Dry mouth is a frequent complaint among BMS patients. Drug-related xerostomia is common and can occur with many medications, including tricyclic antidepressants, benzodiazepines, monoamine oxidase inhibitors, antihypertensives, and antihistamines. Connective tissue diseases, such as Sjögren syndrome, or sicca syndrome, can cause xerostomia, as can a history of local irradiation or diabetes mellitus. Even stress and anxiety can lead to a dry mouth.
Because of rapid cell turnover and trauma, the oral cavity is especially sensitive to nutritional deficiencies and may be the first indicator of such a problem. Iron-deficiency anemia, pernicious anemia (an autoimmune B12 deficiency), zinc deficiency, and B-complex vitamin deficiency have all been reported to cause BMS.
Flavoring or food additives have been implicated as possible allergens in BMS. Cinnamon aldehyde (cinnamon), sorbic acid, tartrazine, benzoic acid, propylene glycol, menthol, and peppermint have all been identified as potential causes of mouth pain.
Denture-related pain is usually caused by faulty design, irritation, or parafunctional behavior. Candidiasis can also contribute to denture-related pain. Most BMS patients with dentures or significant dental work benefit from referral for a formal dental consultation to assess dental work, dentures, occlusion, and the need for modification or replacement.

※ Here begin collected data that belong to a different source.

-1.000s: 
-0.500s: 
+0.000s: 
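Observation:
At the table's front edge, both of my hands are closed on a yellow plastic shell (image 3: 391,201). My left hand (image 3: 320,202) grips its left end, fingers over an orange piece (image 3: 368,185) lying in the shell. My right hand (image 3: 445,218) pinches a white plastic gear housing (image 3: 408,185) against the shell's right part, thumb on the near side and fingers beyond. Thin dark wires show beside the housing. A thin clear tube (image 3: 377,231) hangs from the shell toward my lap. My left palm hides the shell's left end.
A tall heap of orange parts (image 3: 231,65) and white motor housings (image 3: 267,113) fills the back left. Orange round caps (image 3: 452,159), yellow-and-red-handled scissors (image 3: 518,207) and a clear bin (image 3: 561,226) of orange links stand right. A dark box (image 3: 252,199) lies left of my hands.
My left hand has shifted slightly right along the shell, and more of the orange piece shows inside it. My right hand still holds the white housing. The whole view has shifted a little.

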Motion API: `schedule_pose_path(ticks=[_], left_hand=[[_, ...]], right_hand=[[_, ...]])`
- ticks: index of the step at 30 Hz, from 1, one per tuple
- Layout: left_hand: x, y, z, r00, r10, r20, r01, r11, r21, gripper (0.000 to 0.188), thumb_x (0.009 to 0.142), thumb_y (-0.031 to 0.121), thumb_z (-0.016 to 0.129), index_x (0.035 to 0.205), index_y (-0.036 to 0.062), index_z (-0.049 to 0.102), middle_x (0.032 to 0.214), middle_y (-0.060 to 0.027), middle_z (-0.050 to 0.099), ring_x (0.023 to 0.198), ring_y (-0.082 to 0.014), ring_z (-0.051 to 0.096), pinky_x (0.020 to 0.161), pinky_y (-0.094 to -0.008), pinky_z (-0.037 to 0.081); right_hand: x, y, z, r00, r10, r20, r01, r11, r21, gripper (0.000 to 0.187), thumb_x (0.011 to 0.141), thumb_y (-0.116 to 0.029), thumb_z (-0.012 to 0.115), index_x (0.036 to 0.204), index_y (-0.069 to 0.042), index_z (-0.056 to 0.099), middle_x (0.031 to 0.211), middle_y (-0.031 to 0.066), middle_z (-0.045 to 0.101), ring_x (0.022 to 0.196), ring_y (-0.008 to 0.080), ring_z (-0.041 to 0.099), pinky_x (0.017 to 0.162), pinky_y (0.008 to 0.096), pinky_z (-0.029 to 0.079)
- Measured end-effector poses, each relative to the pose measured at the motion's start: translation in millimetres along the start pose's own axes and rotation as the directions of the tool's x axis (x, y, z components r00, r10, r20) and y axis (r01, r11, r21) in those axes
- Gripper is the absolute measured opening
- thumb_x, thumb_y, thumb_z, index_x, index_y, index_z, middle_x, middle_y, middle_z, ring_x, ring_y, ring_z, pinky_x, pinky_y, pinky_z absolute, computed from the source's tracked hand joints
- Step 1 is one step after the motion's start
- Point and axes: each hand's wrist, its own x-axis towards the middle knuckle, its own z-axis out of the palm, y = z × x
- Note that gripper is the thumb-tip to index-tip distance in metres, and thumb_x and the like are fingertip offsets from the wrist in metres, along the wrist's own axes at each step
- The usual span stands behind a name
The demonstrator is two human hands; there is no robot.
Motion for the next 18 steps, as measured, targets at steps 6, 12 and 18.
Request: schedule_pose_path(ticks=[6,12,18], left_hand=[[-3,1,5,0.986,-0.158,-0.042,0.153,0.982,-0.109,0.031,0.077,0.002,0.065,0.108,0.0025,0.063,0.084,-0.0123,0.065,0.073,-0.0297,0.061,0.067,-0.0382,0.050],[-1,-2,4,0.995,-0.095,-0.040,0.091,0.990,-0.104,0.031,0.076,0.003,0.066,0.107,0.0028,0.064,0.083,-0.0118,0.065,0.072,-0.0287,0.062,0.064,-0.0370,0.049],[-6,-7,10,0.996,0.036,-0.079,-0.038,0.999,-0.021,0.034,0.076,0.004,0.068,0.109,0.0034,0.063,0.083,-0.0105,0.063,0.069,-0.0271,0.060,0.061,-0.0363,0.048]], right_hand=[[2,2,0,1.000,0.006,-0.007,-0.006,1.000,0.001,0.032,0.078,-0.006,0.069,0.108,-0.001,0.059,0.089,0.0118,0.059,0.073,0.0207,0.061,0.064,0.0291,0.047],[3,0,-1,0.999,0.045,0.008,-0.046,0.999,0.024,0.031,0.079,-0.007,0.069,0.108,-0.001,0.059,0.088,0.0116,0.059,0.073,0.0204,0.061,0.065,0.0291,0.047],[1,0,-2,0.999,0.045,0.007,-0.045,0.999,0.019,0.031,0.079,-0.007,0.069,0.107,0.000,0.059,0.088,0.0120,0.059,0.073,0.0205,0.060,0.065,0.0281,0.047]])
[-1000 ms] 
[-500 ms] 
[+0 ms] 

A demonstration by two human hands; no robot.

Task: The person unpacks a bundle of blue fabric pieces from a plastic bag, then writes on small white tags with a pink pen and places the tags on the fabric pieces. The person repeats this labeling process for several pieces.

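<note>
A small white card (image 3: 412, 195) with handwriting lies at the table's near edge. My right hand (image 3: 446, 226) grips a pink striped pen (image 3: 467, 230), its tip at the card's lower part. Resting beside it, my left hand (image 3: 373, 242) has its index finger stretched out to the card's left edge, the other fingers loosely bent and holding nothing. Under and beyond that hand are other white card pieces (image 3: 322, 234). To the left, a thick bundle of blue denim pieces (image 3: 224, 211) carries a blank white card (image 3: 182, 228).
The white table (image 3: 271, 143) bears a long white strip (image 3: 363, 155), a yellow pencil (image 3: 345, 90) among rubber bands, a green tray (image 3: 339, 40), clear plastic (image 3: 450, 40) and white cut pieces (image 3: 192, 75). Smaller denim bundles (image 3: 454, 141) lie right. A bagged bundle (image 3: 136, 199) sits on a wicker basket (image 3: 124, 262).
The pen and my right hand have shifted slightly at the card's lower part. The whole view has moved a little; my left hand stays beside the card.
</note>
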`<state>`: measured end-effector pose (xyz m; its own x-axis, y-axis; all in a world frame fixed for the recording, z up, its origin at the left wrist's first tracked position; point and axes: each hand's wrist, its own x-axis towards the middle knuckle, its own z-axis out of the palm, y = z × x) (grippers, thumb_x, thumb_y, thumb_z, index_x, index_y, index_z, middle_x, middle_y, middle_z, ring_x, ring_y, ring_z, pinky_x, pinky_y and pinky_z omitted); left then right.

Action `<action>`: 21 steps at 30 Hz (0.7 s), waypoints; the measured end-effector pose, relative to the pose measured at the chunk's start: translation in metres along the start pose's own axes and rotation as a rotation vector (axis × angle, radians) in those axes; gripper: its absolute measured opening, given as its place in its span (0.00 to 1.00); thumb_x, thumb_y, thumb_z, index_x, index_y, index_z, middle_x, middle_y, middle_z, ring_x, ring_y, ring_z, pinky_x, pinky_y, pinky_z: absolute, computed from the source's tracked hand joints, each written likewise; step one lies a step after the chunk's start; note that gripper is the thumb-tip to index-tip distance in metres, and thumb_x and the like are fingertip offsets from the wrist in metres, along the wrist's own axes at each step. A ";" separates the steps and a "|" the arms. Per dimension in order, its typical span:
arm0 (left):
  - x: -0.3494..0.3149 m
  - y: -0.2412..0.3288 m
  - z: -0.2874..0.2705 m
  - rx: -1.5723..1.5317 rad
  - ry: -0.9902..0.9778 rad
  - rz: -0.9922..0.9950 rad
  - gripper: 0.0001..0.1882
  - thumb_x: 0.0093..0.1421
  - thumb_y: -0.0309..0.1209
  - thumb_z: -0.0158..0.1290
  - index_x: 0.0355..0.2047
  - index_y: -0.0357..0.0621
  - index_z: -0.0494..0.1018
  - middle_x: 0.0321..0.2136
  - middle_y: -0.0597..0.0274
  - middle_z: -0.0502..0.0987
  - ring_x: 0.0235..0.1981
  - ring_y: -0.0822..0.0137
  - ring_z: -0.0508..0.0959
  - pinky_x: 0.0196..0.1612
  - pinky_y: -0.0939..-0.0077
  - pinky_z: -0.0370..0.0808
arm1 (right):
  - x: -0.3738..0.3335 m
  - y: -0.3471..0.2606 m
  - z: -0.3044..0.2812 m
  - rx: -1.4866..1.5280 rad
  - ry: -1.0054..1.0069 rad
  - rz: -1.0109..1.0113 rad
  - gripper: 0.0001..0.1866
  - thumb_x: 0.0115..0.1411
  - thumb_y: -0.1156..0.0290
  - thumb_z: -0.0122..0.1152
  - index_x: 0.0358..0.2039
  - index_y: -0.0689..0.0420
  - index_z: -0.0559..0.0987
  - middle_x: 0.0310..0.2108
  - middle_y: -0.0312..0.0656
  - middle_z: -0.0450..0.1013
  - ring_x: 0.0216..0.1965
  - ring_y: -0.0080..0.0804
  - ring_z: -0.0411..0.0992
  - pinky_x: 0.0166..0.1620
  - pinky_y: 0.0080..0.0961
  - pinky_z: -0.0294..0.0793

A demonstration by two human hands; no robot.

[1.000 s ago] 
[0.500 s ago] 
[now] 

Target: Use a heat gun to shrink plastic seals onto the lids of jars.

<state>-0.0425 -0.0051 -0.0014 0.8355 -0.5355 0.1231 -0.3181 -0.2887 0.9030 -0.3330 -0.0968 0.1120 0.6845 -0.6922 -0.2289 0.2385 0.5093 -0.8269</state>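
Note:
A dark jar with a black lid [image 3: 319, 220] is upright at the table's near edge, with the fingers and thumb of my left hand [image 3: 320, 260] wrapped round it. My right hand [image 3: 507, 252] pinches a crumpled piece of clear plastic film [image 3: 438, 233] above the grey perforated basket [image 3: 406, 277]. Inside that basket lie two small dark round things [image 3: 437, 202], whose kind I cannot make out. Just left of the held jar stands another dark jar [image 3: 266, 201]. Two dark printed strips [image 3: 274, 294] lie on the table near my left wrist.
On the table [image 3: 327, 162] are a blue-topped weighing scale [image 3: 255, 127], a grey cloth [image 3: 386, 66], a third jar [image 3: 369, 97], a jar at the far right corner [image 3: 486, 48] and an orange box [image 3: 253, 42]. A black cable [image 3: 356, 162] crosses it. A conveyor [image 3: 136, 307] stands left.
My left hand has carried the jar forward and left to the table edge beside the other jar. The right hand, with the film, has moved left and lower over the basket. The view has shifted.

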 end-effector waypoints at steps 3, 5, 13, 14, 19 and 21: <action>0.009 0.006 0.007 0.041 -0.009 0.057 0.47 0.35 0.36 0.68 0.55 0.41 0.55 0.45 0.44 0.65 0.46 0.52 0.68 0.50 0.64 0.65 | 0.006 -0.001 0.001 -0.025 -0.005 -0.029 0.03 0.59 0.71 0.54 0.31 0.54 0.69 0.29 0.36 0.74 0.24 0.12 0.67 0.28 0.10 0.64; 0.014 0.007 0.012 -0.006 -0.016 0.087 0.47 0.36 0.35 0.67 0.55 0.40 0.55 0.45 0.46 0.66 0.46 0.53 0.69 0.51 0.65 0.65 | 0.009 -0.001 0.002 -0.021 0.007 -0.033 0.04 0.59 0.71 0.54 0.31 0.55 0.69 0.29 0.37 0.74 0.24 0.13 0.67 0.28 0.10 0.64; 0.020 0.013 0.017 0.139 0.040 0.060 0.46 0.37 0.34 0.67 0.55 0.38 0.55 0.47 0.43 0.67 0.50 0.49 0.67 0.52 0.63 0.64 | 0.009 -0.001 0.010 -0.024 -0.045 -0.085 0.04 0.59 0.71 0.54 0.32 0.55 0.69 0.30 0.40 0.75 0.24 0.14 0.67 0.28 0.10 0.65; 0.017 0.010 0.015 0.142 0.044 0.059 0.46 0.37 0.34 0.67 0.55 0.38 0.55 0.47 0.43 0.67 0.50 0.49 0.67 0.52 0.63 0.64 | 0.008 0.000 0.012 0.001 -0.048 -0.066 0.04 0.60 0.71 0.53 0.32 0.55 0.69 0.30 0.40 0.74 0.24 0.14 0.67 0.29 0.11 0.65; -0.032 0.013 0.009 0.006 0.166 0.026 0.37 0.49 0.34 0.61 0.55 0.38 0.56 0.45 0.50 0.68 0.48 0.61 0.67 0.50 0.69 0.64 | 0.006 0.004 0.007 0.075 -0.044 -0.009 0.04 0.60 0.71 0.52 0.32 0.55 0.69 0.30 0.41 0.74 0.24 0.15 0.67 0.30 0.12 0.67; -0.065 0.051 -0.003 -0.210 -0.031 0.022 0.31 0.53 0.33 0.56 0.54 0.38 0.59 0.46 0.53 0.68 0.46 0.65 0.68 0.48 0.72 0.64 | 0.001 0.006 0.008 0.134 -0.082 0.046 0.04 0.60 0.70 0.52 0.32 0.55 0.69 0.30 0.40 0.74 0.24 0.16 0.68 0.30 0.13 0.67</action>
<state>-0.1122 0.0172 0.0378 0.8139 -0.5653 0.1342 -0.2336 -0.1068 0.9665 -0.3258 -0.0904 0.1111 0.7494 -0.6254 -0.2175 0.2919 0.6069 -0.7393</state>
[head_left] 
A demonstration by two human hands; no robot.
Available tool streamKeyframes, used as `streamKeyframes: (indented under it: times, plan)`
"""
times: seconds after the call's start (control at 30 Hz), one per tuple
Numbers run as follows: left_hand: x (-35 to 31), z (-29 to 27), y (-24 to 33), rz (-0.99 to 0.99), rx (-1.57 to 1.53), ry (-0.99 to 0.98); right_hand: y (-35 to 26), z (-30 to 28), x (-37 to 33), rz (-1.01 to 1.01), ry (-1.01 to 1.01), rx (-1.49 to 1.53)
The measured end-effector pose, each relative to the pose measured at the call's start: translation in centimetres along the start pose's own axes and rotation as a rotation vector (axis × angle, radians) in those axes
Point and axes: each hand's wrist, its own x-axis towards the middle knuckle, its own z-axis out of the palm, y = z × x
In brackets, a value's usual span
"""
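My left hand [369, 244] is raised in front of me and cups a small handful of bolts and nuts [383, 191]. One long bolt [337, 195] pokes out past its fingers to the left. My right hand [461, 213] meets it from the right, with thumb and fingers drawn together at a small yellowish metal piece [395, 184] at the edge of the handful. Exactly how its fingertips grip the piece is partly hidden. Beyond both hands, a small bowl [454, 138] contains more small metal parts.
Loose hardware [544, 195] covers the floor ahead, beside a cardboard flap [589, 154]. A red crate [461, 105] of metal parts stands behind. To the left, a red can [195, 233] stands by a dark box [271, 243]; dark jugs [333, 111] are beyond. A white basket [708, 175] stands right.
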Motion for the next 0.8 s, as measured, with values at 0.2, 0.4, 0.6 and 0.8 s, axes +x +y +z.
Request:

Candidiasis is reported as a causative factor in 6% to 30% of patients with BMS. The mucosal alterations typically seen with candidiasis (thrush) may be minimal or absent. Candidal overgrowth occurs with xerostomia, corticosteroid treatment, antibiotic treatment, denture use, and diabetes mellitus. Empiric treatment for oral candidiasis is often prescribed to patients with BMS.
Approximately 5% of BMS patients have diabetes mellitus. BMS is the second most common oral complaint after xerostomia in a study of diabetic patients. Improved control of their diabetes mellitus may lead to improvement or cure of BMS.
The angiotensin-converting enzyme inhibitors enalapril, captopril, and lisinopril can cause scalded mouth or BMS. There is often improvement with reduction or discontinuation of the medication.
Although they are often regarded as asymptomatic variants of normal, multiple studies have shown geographic, fissured, or scalloped tongues more frequently in patients with tongue pain. When these patients complain of pain, technically they do not fit under the rubric of BMS but can be treated as such and should be reassured about their possibly increased fear of cancer.
Identification of correctable causes of BMS should be emphasized, and psychiatric causes should not be invoked without thorough evaluation of the patient. Such a thoughtful and structured evaluation has been associated with improvement in approximately 70% of these patients.